Data for this task:
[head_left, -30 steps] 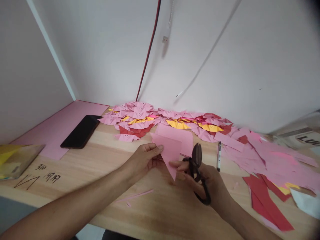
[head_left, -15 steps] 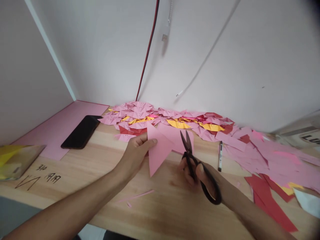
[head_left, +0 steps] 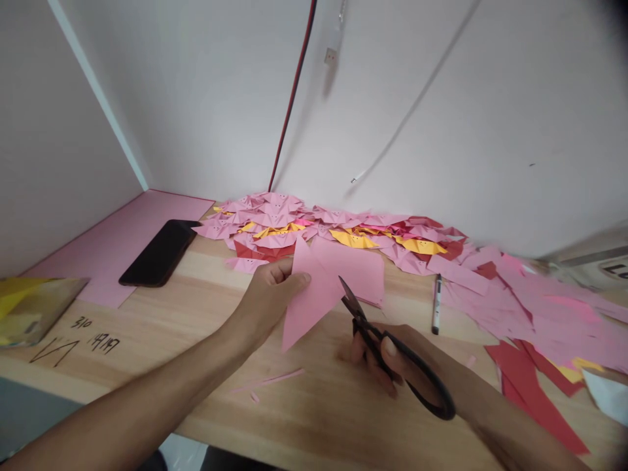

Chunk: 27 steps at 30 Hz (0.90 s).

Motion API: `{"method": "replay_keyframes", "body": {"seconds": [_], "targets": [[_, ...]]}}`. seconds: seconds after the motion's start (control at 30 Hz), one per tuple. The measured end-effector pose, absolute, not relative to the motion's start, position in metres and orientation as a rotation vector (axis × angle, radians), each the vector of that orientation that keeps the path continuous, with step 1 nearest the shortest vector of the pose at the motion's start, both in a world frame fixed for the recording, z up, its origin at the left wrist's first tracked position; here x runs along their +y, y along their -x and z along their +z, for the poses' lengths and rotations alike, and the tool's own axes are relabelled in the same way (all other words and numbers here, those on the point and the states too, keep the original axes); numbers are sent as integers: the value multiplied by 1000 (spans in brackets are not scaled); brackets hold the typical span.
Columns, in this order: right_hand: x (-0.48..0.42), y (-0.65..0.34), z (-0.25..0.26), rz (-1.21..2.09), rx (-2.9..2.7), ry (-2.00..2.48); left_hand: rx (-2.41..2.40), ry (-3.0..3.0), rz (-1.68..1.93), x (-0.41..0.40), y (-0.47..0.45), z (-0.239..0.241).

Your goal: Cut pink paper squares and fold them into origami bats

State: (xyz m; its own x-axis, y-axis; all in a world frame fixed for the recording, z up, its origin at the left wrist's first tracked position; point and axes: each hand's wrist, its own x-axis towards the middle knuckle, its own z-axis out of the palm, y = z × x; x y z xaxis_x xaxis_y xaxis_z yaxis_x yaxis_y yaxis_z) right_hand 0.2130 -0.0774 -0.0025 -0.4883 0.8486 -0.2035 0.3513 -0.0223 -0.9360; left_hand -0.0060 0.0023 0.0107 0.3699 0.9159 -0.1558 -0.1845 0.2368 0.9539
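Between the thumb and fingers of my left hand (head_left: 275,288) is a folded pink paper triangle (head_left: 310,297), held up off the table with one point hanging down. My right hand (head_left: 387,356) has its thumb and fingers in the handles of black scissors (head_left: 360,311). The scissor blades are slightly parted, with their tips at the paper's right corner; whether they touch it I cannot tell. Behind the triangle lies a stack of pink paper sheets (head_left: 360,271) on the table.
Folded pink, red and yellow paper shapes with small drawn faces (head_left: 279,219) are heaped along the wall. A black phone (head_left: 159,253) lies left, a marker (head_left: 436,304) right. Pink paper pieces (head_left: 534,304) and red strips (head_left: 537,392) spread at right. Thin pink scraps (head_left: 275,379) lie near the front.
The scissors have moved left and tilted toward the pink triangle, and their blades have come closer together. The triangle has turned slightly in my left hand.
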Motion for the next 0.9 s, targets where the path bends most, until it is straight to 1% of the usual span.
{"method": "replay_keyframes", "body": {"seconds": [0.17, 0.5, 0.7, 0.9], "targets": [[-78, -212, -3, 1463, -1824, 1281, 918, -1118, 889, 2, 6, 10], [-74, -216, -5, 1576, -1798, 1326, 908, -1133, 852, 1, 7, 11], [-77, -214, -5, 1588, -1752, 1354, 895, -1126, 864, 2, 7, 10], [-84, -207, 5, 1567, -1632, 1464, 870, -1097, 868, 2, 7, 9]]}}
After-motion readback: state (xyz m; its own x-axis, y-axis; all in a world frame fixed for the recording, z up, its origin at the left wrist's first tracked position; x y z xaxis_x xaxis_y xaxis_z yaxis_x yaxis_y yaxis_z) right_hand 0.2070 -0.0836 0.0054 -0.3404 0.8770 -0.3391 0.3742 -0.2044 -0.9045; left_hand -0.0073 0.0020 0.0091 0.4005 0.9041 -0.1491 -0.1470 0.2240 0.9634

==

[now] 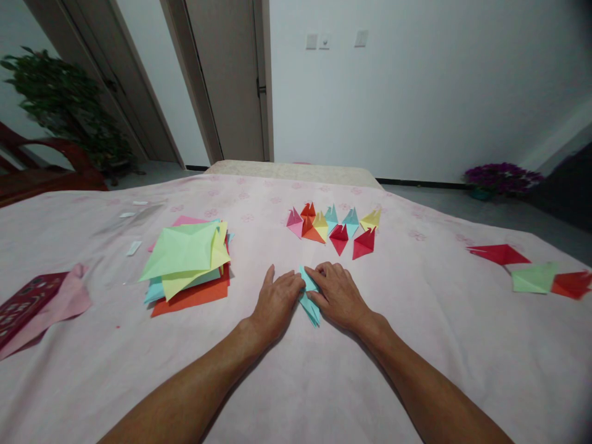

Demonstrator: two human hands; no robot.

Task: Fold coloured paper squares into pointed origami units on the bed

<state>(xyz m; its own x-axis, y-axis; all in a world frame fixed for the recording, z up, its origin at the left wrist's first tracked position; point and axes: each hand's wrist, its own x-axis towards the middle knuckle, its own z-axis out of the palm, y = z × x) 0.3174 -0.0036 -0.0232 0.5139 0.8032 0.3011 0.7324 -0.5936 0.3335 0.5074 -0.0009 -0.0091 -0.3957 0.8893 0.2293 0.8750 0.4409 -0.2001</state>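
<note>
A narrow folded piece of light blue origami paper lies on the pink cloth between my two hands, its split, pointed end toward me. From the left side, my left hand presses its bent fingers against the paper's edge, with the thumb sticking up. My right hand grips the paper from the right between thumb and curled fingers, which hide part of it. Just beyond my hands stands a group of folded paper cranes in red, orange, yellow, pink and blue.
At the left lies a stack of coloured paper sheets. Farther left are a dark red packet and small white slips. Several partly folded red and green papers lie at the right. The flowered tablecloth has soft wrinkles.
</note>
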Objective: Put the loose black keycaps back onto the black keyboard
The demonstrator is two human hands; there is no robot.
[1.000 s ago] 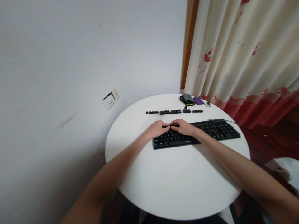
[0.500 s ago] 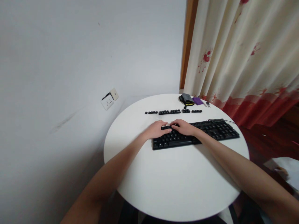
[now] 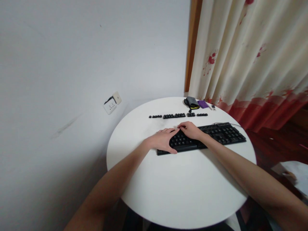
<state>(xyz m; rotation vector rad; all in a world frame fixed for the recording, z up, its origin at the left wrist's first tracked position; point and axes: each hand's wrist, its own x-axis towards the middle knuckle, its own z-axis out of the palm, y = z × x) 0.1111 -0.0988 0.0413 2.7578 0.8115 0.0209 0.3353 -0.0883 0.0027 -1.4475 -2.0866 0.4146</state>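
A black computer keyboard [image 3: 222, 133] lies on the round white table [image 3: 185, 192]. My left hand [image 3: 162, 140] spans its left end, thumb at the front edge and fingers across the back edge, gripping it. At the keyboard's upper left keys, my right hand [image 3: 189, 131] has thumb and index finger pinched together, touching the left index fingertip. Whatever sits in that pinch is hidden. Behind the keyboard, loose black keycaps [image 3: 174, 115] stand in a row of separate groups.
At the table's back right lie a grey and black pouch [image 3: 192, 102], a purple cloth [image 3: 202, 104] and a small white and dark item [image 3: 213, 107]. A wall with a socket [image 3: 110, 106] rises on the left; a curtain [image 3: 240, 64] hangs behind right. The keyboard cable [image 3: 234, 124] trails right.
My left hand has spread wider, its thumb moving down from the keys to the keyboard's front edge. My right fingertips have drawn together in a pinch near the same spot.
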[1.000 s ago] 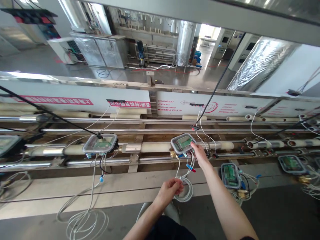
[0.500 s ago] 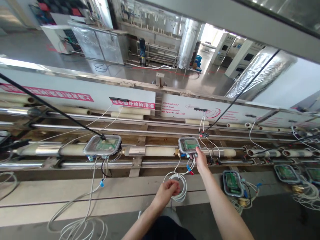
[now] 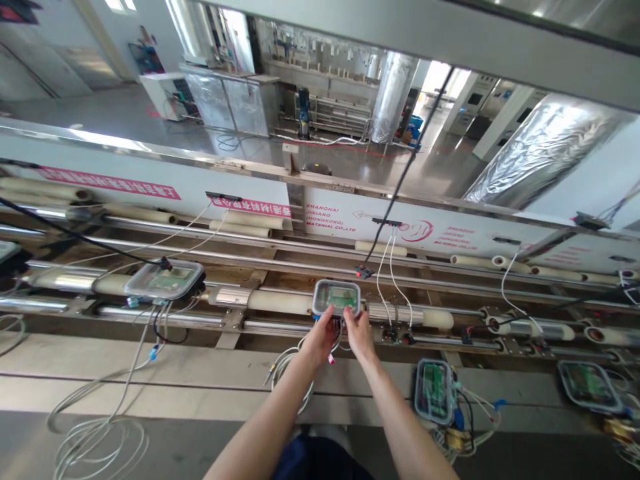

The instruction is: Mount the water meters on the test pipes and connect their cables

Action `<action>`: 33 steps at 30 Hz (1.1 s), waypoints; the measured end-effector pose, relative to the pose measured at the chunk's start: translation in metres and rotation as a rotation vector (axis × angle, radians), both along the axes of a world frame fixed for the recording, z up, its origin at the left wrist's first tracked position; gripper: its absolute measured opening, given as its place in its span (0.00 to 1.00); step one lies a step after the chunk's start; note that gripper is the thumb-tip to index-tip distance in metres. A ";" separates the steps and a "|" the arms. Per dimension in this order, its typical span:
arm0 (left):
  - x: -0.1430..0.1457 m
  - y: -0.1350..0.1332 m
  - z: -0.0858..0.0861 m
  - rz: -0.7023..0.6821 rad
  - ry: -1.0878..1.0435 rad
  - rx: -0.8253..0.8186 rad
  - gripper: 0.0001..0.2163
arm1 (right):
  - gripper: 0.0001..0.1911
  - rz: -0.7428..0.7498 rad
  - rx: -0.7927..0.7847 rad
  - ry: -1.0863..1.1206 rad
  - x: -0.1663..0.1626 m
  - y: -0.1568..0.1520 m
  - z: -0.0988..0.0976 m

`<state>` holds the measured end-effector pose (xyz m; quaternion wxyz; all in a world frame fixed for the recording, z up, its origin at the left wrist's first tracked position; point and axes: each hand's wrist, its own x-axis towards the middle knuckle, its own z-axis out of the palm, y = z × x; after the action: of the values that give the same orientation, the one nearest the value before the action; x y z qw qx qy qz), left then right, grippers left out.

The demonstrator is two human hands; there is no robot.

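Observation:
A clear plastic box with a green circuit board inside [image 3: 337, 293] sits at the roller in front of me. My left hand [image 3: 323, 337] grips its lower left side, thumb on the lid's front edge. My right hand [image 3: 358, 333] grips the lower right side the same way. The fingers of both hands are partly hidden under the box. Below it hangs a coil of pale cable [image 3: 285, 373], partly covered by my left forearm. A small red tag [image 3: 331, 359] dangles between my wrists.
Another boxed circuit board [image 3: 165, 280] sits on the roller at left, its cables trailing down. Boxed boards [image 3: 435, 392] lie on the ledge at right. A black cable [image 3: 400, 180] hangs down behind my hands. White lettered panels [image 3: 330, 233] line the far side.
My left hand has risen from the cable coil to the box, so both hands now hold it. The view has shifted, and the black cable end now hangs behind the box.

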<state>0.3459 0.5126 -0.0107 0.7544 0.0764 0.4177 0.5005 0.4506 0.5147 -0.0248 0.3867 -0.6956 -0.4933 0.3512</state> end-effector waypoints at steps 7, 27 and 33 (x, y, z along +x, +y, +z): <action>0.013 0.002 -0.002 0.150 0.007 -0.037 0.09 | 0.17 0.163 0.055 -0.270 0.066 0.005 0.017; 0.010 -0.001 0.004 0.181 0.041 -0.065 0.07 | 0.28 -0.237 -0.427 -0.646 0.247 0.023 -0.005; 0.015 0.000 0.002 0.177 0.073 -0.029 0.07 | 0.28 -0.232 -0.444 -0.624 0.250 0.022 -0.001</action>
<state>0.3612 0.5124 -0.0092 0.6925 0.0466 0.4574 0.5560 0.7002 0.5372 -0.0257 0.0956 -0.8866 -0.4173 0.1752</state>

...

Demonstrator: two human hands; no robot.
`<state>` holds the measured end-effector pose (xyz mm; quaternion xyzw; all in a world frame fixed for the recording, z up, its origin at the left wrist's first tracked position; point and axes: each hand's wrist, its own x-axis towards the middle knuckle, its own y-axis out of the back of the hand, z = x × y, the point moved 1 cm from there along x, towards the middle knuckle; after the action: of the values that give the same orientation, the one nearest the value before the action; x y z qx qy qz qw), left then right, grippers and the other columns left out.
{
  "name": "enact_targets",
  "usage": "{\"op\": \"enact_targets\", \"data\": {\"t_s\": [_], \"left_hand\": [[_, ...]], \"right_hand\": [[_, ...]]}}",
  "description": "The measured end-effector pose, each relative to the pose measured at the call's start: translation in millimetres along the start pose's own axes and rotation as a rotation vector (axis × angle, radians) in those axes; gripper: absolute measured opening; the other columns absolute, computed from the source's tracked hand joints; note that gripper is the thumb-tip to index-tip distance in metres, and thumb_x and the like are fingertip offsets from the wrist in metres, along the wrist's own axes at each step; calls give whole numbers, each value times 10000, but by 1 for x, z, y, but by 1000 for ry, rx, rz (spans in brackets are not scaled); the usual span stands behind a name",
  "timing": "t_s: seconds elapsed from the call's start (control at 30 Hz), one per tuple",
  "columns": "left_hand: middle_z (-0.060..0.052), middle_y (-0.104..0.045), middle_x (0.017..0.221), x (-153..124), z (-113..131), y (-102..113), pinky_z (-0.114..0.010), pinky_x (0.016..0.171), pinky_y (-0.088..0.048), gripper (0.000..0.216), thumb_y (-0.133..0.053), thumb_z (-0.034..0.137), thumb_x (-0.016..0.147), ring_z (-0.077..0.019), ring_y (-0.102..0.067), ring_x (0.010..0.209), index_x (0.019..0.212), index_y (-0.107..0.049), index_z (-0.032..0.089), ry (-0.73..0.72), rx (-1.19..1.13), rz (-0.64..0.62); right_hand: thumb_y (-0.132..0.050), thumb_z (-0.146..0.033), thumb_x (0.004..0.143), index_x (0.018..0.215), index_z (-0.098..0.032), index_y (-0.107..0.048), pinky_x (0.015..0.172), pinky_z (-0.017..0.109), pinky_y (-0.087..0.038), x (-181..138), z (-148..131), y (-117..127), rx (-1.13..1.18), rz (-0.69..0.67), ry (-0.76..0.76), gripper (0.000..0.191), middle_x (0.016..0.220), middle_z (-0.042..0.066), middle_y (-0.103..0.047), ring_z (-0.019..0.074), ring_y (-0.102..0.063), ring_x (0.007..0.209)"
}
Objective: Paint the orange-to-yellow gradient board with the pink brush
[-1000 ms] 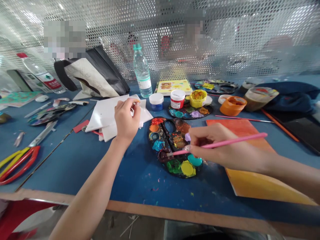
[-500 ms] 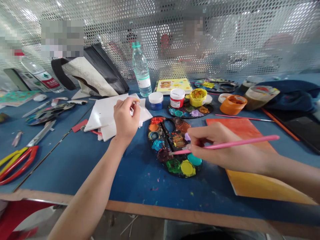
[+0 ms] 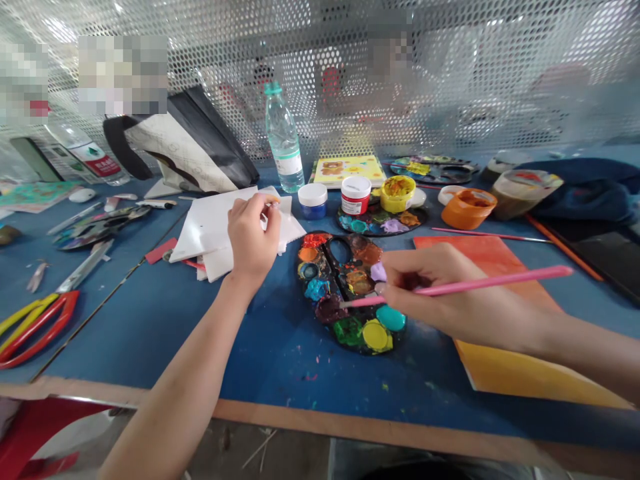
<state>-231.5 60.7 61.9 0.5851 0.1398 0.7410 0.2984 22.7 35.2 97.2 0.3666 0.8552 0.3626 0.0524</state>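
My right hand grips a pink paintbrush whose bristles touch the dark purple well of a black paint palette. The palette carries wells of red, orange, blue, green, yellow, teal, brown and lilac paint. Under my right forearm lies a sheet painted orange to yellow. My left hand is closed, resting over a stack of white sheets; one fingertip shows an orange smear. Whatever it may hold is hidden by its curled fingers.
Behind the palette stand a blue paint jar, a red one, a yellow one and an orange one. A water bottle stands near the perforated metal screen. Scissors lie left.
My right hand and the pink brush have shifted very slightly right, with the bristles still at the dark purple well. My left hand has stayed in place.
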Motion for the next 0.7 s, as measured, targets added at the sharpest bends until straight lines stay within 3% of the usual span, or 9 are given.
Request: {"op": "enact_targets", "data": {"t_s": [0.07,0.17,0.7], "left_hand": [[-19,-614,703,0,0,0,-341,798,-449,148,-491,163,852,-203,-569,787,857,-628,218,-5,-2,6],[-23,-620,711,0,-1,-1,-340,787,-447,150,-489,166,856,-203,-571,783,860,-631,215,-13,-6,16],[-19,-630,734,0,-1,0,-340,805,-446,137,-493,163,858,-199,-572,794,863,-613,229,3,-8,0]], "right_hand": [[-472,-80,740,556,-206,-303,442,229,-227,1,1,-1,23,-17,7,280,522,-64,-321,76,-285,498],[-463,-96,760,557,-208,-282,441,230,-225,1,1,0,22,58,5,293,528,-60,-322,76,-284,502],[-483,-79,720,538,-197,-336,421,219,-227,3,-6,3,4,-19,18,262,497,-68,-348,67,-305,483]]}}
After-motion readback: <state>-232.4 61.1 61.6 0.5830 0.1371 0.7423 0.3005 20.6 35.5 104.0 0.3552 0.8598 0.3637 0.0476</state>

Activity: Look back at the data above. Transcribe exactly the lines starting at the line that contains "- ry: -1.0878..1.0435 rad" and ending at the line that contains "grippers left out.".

Result for this exercise:
  - ry: -1.0878..1.0435 rad
  - rx: -0.8253..0.8186 rad
  - gripper: 0.0001..0.2163
arm1 (right):
  - gripper: 0.0001..0.1911
  - rz: -0.7428..0.7498 rad
  - rx: -0.7927..0.7847 rad
  - ry: -1.0863..1.1206 rad
  - x: -0.1663..0.1626 m
  - y: -0.1568..0.1520 m
  - z: -0.0988..0.0976 m

`<state>` holds the measured end-effector pose (xyz m; quaternion wxyz; all in a world frame fixed for the recording, z up, its origin at the left wrist's first tracked position; point and axes: each hand's wrist, its own x-axis towards the middle knuckle, its own z-axis out of the palm, y = z × x; after the action: of the values that give the same orientation, the one nearest the value before the action; x y z qw qx qy qz), left then right, grippers left out.

What precedes this is the full answer.